We load the csv file and visualise it straight away

In [9]:
df_sessions = pd.read_csv("../input/sessions.csv")

print("There are " + str(df_sessions.shape[0])+ " rows in the dataset")

df_sessions.head(n=5) # Only display a few lines and not the whole dataframe

There are 10567737 rows in the dataset


Unnamed: 0,user_id,action,action_type,action_detail,device_type,secs_elapsed
0,d1mm9tcy42,lookup,,,Windows Desktop,319.0
1,d1mm9tcy42,search_results,click,view_search_results,Windows Desktop,67753.0
2,d1mm9tcy42,lookup,,,Windows Desktop,301.0
3,d1mm9tcy42,search_results,click,view_search_results,Windows Desktop,22141.0
4,d1mm9tcy42,lookup,,,Windows Desktop,435.0


## 1.3 Summary - Important Information

### 1.3.1 Train - Test Split Analysis

In [10]:
training_min_date = df_train_users.date_account_created.min()
training_max_date = df_train_users.date_account_created.max()

print ("Training Date Range : [" + training_min_date +", " + training_max_date +"]")

# ===============

testing_min_date = df_test_users.date_account_created.min()
testing_max_date = df_test_users.date_account_created.max()

print ("Testing Date Range : [" + testing_min_date +", " + testing_max_date +"]")
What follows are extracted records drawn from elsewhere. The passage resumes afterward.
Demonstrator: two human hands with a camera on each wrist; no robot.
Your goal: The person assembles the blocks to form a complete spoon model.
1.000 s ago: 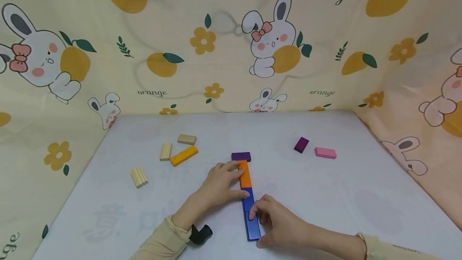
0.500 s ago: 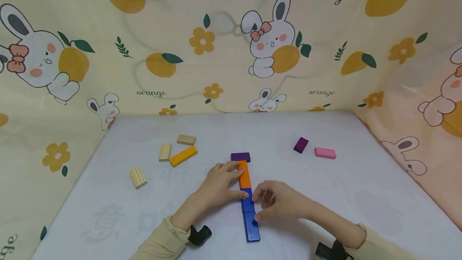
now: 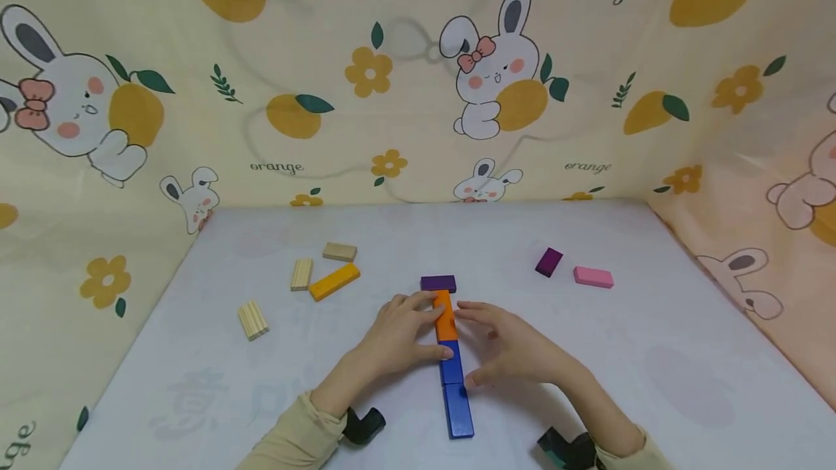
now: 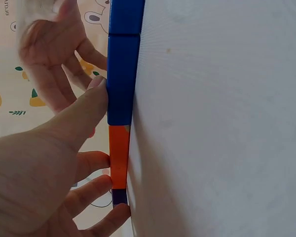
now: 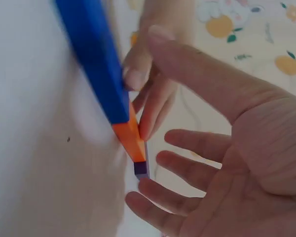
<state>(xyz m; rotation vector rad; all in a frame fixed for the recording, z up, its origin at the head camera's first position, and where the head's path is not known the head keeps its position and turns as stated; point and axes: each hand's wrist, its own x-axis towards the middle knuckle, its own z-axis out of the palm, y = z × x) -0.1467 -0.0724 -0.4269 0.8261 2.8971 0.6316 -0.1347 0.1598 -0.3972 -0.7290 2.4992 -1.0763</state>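
Note:
A straight row of blocks runs away from me: a near blue block (image 3: 459, 413), a second blue block (image 3: 453, 371), then an orange block (image 3: 447, 326). Across its far end lies a dark purple block (image 3: 438, 283). From the left, my left hand (image 3: 397, 338) rests its fingertips on the orange block and its thumb on the second blue block. My right hand (image 3: 519, 348) is spread along the row's right side, its fingers level with the orange block and its thumb near the joint between the blue blocks. In the right wrist view nothing lies between its thumb and fingers (image 5: 187, 170).
Several loose blocks lie back left: a yellow block (image 3: 334, 282) and plain wooden blocks, one (image 3: 252, 320) nearer me. At the back right sit a maroon block (image 3: 549, 262) and a pink block (image 3: 593, 277). A printed cloth (image 3: 405, 93) stands behind the white table (image 3: 653, 383).
My right hand has moved forward along the row from the near blue block to beside the orange block, and its fingers have straightened. The left hand has stayed in place.

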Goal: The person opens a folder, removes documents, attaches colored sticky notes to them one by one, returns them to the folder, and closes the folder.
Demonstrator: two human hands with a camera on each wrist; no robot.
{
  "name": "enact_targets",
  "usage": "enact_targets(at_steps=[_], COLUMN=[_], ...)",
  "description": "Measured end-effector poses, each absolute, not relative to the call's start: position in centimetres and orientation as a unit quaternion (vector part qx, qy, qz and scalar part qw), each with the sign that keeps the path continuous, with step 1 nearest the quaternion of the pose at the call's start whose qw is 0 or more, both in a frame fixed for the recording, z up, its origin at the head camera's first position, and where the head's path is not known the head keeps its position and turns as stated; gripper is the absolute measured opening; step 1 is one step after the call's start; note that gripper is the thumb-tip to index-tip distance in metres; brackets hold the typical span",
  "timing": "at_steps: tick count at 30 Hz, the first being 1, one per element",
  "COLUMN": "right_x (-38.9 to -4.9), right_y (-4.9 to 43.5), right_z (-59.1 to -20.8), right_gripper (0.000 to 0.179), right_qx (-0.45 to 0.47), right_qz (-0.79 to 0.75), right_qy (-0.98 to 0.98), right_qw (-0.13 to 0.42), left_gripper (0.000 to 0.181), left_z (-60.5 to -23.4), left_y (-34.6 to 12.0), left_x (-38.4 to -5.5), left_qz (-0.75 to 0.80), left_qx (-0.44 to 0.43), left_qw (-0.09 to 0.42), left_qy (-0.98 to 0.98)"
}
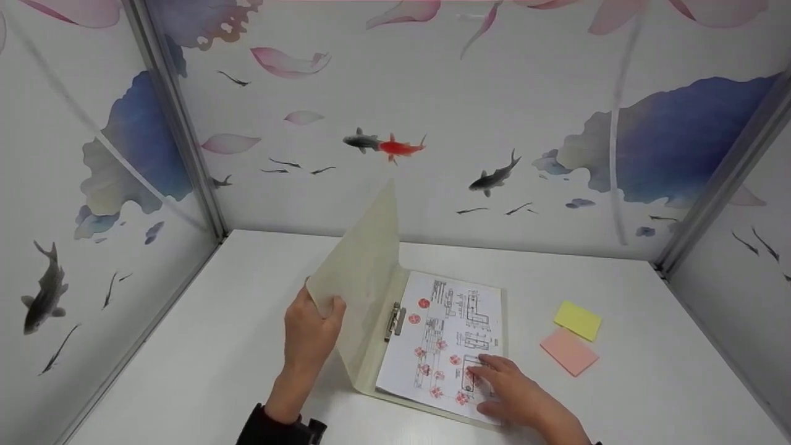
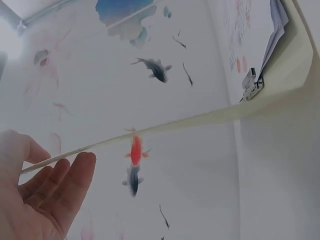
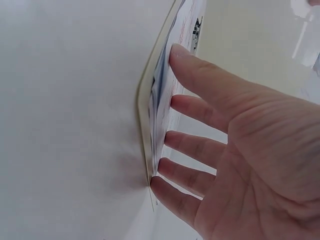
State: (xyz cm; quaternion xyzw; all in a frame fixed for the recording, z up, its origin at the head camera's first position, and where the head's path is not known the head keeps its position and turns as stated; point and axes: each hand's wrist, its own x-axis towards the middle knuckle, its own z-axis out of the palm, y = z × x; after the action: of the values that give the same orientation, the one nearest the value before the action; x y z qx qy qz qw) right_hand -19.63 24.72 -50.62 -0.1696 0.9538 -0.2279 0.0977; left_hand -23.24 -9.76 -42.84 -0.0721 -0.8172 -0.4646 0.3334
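The folder lies on the white table, with its cover raised at a slant. The left hand holds the cover's edge between thumb and fingers. The right hand grips nothing; its fingers are spread, and fingertips touch the papers. A metal clip sits beside them. Yellow notes and pink notes lie to the folder's right.

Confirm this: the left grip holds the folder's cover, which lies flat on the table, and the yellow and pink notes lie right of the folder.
No: the cover isn't flat; the head view shows it raised above the table. The rest stands: the left grip holds it, and the yellow note and pink note lie right of the folder.
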Motion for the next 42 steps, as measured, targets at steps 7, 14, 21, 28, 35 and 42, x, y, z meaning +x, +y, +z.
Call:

Training Date Range : [2010-01-01, 2014-06-30]
Testing Date Range : [2014-07-01, 2014-09-30]


### 1.3.2 - Summary

- All the users in this dataset are from the USA (written on Kaggle)
- 12 Possibilities for the country of destination
- Data are split by data : 
    - _Train data_: [2010, June 2014] 
    - _Test data_: [July 2014, September 2014]

# 1.4 Train Data Analysis

Let us focus on training data. 

We transpose the df for a better reading and stop horinzontally scrolling.
We take the 6 first examples in order to have a sense of what's happening.

In [11]:
df_train_users.transpose().ix[:,:5] 

Unnamed: 0,0,1,2,3,4,5
id,gxn3p5htnn,820tgsjxq7,4ft3gnwmtx,bjjt8pjhuk,87mebub9p4,osr2jwljor
date_account_created,2010-06-28,2011-05-25,2010-09-28,2011-12-05,2010-09-14,2010-01-01
timestamp_first_active,20090319043255,20090523174809,20090609231247,20091031060129,20091208061105,20100101215619
date_first_booking,,,2010-08-02,2012-09-08,2010-02-18,2010-01-02
gender,-unknown-,MALE,FEMALE,FEMALE,-unknown-,-unknown-
age,,38,56,42,41,
signup_method,facebook,facebook,basic,facebook,basic,basic
signup_flow,0,0,3,0,0,0
language,en,en,en,en,en,en
affiliate_channel,direct,seo,direct,direct,direct,other


## 1.4.1 Feature Analysis

In [12]:
# How many rows in the DataFrame 

row_count = len(df_train_users.index)
print ("Row Count = " + str(row_count))
print("\n")
# ===============================

# Print what's the size of the ID
field_length = df_train_users.id.astype(str).map(len)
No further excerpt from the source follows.